La formation est essentielle. Elle fait partie du projet professionnel qui est, par définition, un projet personnel. Tout est très cadré, nous vérifions les aspirations des candidats au départ en leur confiant des enquêtes métiers, par exemple. Ils peuvent aussi s'adapter à l'environnement de l'entreprise tout en étant encore rémunérés par l'armée. Il y a aussi des congés pour les créations ou reprises d'entreprise… Les formations validées sont achetées auprès des prestataires par la voie des marchés publics. Nous avons des conventions avec l'Afpa, des partenariats avec Pôle emploi, des relais avec les Régions, qui connaissent les besoins sur les bassins d'emploi. Nous sommes en permanence dans une démarche d'anticipation. L'objectif est de développer l'employabilité immédiate des militaires en reconversion pour leur éviter d'être au chômage. C'est également une nécessité budgétaire car leurs éventuelles allocations chômage sont imputables sur le budget de la Défense…
Certains militaires choisissent la voie du fonctionnariat en quittant la Défense…
Oui, il y en a 18 % environ qui rejoignent les fonctions publiques, notamment d'État et territoriale. Il existe différentes voies d'accès, sans nécessité de passer de concours pour les emplois réservés ou pour certains postes dans l'administration.
Que souhaiteriez-vous encore développer à Défense Mobilité ?
Aujourd'hui, nous sommes présents sur les réseaux sociaux. Nous avons des chargés de relations avec l'entreprise qui prospectent au quotidien sur l'ensemble du territoire. Nous aimerions être plus connus par les PME, les amener à s'adresser à nous pour leurs recrutements.

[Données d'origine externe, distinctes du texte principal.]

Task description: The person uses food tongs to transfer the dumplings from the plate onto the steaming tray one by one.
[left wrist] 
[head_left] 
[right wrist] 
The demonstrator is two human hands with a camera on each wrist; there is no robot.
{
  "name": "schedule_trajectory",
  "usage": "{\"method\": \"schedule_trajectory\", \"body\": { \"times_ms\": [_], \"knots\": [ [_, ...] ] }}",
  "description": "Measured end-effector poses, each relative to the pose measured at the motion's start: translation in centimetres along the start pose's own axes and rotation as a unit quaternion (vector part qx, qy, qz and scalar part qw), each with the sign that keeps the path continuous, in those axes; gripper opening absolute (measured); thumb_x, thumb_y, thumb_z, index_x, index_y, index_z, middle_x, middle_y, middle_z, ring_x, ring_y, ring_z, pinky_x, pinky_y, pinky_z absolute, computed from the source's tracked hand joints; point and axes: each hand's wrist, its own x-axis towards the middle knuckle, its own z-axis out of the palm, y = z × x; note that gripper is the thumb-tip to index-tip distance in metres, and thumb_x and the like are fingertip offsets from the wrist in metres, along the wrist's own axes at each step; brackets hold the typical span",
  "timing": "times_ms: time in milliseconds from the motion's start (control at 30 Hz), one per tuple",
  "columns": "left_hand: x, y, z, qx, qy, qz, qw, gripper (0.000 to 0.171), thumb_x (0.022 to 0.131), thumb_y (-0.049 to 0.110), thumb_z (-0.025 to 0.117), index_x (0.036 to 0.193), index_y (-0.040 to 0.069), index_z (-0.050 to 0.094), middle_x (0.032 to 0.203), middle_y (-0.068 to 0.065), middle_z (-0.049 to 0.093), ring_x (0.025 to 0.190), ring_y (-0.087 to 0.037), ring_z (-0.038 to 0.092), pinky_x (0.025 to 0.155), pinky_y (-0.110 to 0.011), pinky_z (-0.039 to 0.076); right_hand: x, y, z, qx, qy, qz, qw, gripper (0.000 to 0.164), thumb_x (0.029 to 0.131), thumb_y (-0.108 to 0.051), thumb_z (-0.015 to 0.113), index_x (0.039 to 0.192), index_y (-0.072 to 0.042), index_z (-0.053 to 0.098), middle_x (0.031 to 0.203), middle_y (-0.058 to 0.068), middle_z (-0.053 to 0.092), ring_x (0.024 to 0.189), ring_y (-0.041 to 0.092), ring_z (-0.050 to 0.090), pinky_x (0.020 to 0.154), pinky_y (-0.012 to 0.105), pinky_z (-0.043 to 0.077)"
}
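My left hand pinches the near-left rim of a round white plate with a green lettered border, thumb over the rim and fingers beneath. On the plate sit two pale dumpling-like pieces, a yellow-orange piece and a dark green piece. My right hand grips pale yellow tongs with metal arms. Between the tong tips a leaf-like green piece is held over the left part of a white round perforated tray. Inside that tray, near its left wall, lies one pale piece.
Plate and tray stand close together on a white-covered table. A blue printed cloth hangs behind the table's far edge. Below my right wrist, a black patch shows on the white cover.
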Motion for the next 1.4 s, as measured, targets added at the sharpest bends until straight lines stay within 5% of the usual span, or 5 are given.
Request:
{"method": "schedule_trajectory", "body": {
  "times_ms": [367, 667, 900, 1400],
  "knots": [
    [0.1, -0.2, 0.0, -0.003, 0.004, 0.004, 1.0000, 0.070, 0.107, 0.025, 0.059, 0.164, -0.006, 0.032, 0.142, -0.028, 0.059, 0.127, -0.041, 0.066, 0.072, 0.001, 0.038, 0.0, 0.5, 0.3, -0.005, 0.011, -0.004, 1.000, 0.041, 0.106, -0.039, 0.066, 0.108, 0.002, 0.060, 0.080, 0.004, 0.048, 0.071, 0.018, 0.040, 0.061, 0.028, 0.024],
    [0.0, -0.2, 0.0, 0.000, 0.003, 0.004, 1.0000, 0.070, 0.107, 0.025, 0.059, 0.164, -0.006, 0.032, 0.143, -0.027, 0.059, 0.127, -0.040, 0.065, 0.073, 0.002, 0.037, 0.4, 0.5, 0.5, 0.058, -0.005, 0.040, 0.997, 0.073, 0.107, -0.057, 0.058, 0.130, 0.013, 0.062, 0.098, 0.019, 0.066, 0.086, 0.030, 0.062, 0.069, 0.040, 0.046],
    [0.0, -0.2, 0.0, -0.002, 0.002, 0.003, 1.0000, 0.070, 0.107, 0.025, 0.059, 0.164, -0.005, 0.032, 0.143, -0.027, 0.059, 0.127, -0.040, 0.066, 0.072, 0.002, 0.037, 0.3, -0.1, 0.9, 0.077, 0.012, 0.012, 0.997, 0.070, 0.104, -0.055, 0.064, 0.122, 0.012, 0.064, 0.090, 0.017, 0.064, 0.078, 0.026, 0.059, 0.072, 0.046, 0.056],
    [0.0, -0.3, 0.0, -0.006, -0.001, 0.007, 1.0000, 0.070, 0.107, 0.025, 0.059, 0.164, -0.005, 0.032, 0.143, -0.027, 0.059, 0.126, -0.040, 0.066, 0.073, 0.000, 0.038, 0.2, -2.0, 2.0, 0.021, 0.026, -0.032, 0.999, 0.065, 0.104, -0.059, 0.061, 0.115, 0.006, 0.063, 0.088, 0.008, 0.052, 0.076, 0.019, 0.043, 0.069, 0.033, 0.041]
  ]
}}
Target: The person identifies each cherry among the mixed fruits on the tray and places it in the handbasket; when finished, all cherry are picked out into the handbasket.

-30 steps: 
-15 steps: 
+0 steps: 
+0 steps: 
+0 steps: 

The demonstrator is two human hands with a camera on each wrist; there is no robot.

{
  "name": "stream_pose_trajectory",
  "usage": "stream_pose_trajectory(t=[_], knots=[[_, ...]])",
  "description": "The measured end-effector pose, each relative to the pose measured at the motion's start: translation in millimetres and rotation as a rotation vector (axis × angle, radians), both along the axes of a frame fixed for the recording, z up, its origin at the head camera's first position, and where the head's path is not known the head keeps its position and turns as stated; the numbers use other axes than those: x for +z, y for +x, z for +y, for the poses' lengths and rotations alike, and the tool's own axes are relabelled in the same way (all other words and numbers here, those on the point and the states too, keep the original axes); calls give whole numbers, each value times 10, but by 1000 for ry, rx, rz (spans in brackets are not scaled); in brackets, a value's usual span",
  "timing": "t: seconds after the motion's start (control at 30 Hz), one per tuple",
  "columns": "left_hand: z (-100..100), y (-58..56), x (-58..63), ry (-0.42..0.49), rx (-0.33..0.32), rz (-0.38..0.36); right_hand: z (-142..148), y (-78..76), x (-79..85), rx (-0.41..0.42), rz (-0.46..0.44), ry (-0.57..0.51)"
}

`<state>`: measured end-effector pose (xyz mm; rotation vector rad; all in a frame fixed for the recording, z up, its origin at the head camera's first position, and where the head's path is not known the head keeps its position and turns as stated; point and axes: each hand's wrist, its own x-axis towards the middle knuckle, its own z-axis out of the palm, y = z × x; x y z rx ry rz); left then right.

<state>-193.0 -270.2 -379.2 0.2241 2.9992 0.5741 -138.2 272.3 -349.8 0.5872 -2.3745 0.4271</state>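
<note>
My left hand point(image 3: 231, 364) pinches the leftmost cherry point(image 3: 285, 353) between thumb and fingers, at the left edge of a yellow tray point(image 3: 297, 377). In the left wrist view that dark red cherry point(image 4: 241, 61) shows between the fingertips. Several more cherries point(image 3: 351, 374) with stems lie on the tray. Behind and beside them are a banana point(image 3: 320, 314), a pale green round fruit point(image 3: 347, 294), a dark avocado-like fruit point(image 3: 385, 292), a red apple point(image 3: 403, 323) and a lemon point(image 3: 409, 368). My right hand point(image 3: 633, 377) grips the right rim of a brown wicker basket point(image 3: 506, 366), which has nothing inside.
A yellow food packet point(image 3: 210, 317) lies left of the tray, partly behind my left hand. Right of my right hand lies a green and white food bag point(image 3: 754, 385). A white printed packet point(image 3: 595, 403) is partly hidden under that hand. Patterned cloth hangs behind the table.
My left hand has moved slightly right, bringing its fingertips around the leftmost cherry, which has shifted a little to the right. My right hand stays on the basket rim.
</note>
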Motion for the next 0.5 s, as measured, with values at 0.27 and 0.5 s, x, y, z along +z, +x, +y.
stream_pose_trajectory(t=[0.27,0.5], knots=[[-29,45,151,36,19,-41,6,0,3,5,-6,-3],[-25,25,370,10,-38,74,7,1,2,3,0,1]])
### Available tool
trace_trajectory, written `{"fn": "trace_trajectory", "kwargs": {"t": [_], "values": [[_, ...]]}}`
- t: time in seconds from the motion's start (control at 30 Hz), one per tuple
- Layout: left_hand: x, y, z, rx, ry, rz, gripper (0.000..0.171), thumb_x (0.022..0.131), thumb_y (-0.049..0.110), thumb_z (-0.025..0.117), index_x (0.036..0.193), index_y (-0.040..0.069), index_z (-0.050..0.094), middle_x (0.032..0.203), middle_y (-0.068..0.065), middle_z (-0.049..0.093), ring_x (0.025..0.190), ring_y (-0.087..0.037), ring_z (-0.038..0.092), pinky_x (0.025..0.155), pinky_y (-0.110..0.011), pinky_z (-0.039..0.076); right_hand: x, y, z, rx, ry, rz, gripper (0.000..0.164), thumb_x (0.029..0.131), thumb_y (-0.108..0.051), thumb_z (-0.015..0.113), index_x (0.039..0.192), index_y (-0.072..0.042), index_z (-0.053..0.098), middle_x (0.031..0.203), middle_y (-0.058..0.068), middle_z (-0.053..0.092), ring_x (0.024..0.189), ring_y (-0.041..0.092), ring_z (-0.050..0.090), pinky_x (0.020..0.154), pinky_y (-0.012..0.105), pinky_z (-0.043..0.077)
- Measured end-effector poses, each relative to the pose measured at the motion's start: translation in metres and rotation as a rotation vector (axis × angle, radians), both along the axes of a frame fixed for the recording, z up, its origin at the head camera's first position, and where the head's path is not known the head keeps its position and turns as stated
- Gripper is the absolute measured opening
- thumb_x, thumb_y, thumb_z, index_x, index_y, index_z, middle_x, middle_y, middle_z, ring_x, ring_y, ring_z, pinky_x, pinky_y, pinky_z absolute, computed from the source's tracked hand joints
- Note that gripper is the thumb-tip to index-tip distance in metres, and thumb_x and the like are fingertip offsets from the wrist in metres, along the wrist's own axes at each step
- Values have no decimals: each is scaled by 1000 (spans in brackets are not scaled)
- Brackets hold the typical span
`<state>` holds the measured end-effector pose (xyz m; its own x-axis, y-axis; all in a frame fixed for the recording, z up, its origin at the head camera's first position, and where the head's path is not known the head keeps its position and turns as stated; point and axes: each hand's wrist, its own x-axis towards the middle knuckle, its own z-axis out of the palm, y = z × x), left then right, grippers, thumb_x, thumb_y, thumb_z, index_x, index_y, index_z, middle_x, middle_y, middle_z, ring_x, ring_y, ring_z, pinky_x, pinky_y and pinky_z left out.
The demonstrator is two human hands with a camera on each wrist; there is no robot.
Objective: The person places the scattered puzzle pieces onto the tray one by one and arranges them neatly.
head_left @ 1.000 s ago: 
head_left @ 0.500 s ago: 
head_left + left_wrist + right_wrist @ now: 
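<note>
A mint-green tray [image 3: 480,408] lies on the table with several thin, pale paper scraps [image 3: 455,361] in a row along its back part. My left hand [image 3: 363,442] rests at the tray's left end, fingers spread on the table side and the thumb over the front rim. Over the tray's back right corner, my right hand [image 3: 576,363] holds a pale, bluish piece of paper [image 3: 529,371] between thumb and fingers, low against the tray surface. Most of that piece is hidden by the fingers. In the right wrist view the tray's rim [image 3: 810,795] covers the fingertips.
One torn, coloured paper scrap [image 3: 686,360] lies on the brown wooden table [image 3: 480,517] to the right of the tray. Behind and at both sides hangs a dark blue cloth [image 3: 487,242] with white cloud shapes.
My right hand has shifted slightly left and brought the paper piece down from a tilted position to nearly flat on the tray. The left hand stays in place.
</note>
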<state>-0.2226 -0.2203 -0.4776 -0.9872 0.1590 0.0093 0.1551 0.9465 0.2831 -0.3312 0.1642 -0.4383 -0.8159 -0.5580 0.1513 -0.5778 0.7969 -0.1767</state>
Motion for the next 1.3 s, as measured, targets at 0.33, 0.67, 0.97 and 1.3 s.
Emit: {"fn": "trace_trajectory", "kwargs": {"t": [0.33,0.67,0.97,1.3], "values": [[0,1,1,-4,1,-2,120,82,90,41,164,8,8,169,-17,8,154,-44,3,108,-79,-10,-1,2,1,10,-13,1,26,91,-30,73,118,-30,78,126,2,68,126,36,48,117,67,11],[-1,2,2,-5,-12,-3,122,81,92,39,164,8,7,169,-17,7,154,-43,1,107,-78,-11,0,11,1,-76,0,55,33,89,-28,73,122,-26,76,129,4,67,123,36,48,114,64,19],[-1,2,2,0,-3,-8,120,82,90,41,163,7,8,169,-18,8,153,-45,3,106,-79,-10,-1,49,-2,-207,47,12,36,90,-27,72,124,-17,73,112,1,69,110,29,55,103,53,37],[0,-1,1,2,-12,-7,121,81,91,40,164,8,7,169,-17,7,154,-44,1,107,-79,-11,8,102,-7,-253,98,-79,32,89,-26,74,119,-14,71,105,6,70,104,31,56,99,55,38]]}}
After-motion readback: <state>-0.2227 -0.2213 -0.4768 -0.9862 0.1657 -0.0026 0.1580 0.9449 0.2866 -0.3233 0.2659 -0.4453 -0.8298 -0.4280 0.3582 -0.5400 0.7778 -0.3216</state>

Et quels seront les emplois recherchés demain ?
Pour les années futures, nous ne savons pas quels seront les secteurs porteurs, même si l'aéronautique continuera probablement à offrir des carrières. Mais nous sommes à l'écoute des domaines qui recrutent, comme la géothermie ou… l'agriculture, secteur dans lequel Défense Mobilité n'était jusqu'alors pas très présent, mais qui offre actuellement des emplois.
À la tête de Défense Mobilité, le général Jean-Paul Martial veille au bon retour à la vie civile des personnels
des armées, contractuels, qui doivent un jour quitter
le ministère de la Défense. Gérant des flux humains qui doivent se reconvertir, il se félicite des partenariats qui se multiplient entre la Défense et les entreprises disposées
à recruter d'anciens militaires. Une convention est signée ce 3 septembre avec Areva. Autre motif de satisfaction
du directeur de l'agence : Défense Mobilité a adopté
le système de management par la qualité Iso 9001 (version 2008) et en a obtenu la certification en juin dernier.